_TASK BRIEF_. Down to the final line, write out the data below exactly.

_RECORDED INFORMATION_.
----------------------------------------

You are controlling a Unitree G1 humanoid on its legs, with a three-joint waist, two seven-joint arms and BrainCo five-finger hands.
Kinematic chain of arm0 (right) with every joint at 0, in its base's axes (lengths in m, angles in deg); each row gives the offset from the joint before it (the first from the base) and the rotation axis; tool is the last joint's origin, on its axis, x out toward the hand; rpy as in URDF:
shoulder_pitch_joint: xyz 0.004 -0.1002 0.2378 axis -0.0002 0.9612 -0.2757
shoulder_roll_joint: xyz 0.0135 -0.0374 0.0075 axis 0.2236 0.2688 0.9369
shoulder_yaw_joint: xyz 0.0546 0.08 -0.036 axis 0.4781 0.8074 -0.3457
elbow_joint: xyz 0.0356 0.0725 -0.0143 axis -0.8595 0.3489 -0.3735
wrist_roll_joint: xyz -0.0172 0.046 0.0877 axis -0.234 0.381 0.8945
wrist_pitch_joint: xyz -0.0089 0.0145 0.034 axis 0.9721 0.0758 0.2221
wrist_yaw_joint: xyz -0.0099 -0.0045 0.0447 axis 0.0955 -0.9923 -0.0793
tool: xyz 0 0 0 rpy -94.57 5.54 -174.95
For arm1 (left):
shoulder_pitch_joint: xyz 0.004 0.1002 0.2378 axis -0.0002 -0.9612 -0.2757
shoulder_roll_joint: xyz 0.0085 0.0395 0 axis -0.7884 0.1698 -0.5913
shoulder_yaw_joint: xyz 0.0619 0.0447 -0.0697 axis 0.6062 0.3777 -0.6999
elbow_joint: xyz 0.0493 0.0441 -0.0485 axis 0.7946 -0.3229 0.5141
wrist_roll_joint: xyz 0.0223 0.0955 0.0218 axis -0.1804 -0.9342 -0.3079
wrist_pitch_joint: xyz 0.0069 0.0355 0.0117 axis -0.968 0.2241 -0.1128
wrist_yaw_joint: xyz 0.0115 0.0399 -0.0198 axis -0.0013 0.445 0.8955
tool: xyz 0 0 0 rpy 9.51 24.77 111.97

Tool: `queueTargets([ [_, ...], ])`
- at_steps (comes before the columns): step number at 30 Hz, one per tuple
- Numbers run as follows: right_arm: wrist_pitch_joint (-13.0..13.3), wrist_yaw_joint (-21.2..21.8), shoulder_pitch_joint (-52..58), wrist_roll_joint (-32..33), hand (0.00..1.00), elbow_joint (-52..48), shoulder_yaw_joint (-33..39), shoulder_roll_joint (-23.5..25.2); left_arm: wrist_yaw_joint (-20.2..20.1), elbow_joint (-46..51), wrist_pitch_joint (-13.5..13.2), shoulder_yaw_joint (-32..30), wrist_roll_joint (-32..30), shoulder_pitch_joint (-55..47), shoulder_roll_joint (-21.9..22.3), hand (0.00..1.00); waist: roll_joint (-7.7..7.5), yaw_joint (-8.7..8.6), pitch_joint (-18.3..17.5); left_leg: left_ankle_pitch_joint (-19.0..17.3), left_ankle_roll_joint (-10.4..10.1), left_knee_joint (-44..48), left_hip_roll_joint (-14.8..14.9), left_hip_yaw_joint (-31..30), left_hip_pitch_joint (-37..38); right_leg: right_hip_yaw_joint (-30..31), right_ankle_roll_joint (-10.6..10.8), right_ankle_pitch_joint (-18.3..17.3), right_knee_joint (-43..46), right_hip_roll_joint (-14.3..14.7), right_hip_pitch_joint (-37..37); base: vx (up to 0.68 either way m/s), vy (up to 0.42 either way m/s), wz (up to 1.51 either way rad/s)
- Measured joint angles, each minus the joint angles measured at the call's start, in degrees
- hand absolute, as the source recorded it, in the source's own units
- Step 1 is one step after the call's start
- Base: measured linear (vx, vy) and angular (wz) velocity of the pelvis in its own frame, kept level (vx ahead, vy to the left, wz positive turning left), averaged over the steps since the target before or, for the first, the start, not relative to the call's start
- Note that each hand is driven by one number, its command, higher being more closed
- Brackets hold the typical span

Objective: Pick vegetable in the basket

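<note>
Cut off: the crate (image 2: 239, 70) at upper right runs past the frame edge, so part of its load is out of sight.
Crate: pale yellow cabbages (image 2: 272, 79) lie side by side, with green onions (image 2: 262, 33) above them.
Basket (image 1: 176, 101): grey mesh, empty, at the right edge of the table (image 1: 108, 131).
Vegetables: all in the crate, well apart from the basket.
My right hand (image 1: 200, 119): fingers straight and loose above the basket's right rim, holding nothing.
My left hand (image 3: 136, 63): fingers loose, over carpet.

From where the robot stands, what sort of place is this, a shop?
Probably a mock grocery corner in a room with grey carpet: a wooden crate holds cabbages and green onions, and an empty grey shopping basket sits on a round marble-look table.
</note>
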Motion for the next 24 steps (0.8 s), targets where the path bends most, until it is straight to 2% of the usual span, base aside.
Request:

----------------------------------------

_OUTPUT FOR THIS EXERCISE_.
You are controlling a Unitree G1 humanoid on its legs, with a three-joint waist, two seven-joint arms and BrainCo five-finger hands.
Kinematic chain of arm0 (right) with every joint at 0, in its base's axes (lengths in m, angles in deg); each row gives the offset from the joint before it (the first from the base) and the rotation axis; tool is the last joint's origin, on its axis, x out toward the hand; rpy as in URDF:
shoulder_pitch_joint: xyz 0.004 -0.1002 0.2378 axis -0.0002 0.9612 -0.2757
shoulder_roll_joint: xyz 0.0135 -0.0374 0.0075 axis 0.2236 0.2688 0.9369
shoulder_yaw_joint: xyz 0.0546 0.08 -0.036 axis 0.4781 0.8074 -0.3457
elbow_joint: xyz 0.0356 0.0725 -0.0143 axis -0.8595 0.3489 -0.3735
wrist_roll_joint: xyz -0.0172 0.046 0.0877 axis -0.234 0.381 0.8945
wrist_pitch_joint: xyz -0.0089 0.0145 0.034 axis 0.9721 0.0758 0.2221
wrist_yaw_joint: xyz -0.0099 -0.0045 0.0447 axis 0.0955 -0.9923 -0.0793
tool: xyz 0 0 0 rpy -94.57 5.54 -174.95
For arm1 (left):
shoulder_pitch_joint: xyz 0.004 0.1002 0.2378 axis -0.0002 -0.9612 -0.2757
shoulder_roll_joint: xyz 0.0085 0.0395 0 axis -0.7884 0.1698 -0.5913
shoulder_yaw_joint: xyz 0.0619 0.0447 -0.0697 axis 0.6062 0.3777 -0.6999
elbow_joint: xyz 0.0493 0.0441 -0.0485 axis 0.7946 -0.3229 0.5141
wrist_roll_joint: xyz 0.0223 0.0955 0.0218 axis -0.1804 -0.9342 -0.3079
wrist_pitch_joint: xyz 0.0069 0.0355 0.0117 axis -0.968 0.2241 -0.1128
wrist_yaw_joint: xyz 0.0115 0.0399 -0.0198 axis -0.0013 0.445 0.8955
tool: xyz 0 0 0 rpy 9.51 24.77 111.97

Tool: `queueTargets([ [_, ...], ])`
- at_steps (comes before the columns): step number at 30 Hz, one per tuple
- Numbers run as follows: right_arm: wrist_pitch_joint (-13.0..13.3), wrist_yaw_joint (-21.2..21.8), shoulder_pitch_joint (-52..58), wrist_roll_joint (-32..33), hand (0.00..1.00), elbow_joint (-52..48), shoulder_yaw_joint (-33..39), shoulder_roll_joint (-23.5..25.2); left_arm: wrist_yaw_joint (-20.2..20.1), elbow_joint (-46..51), wrist_pitch_joint (-13.5..13.2), shoulder_yaw_joint (-32..30), wrist_roll_joint (-32..30), shoulder_pitch_joint (-55..47), shoulder_roll_joint (-21.9..22.3), hand (0.00..1.00); waist: roll_joint (-7.7..7.5), yaw_joint (-8.7..8.6), pitch_joint (-18.3..17.5); left_leg: left_ankle_pitch_joint (-19.0..17.3), left_ankle_roll_joint (-10.4..10.1), left_knee_joint (-44..48), left_hip_roll_joint (-14.8..14.9), left_hip_yaw_joint (-31..30), left_hip_pitch_joint (-37..38); right_leg: right_hip_yaw_joint (-30..31), right_ankle_roll_joint (-10.6..10.8), right_ankle_pitch_joint (-18.3..17.3), right_knee_joint (-43..46), right_hip_roll_joint (-14.3..14.7), right_hip_pitch_joint (-37..37); base: vx (up to 0.68 either way m/s), vy (up to 0.42 either way m/s), wz (up to 1.51 either way rad/s)
- Measured joint angles, each minus the joint angles measured at the call's start, in degrees
- hand absolute, as the source recorded it, in the source's own units
- Step 1 is one step after the call's start
- Base: measured linear (vx, vy) and angular (wz) velocity of the pelvis in its own frame, kept level (vx ahead, vy to the left, wz positive turning left), averaged over the steps since the target before or, for the first, the start, not relative to the call's start
- Note that each hand is driven by one number, its command, higher being more closed
- Brackets hold the typical span

Objective: Pick vegetable in the basket

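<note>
Cut off: the crate (image 2: 239, 70) at upper right runs past the frame edge, so part of its load is out of sight.
Crate: pale yellow cabbages (image 2: 272, 79) lie side by side, with green onions (image 2: 262, 33) above them.
Basket (image 1: 176, 101): grey mesh, empty, at the right edge of the table (image 1: 108, 131).
Vegetables: all in the crate, well apart from the basket.
My right hand (image 1: 200, 119): fingers straight and loose above the basket's right rim, holding nothing.
My left hand (image 3: 136, 63): fingers loose, over carpet.

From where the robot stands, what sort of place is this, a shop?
Probably a mock grocery corner in a room with grey carpet: a wooden crate holds cabbages and green onions, and an empty grey shopping basket sits on a round marble-look table.
</note>
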Motion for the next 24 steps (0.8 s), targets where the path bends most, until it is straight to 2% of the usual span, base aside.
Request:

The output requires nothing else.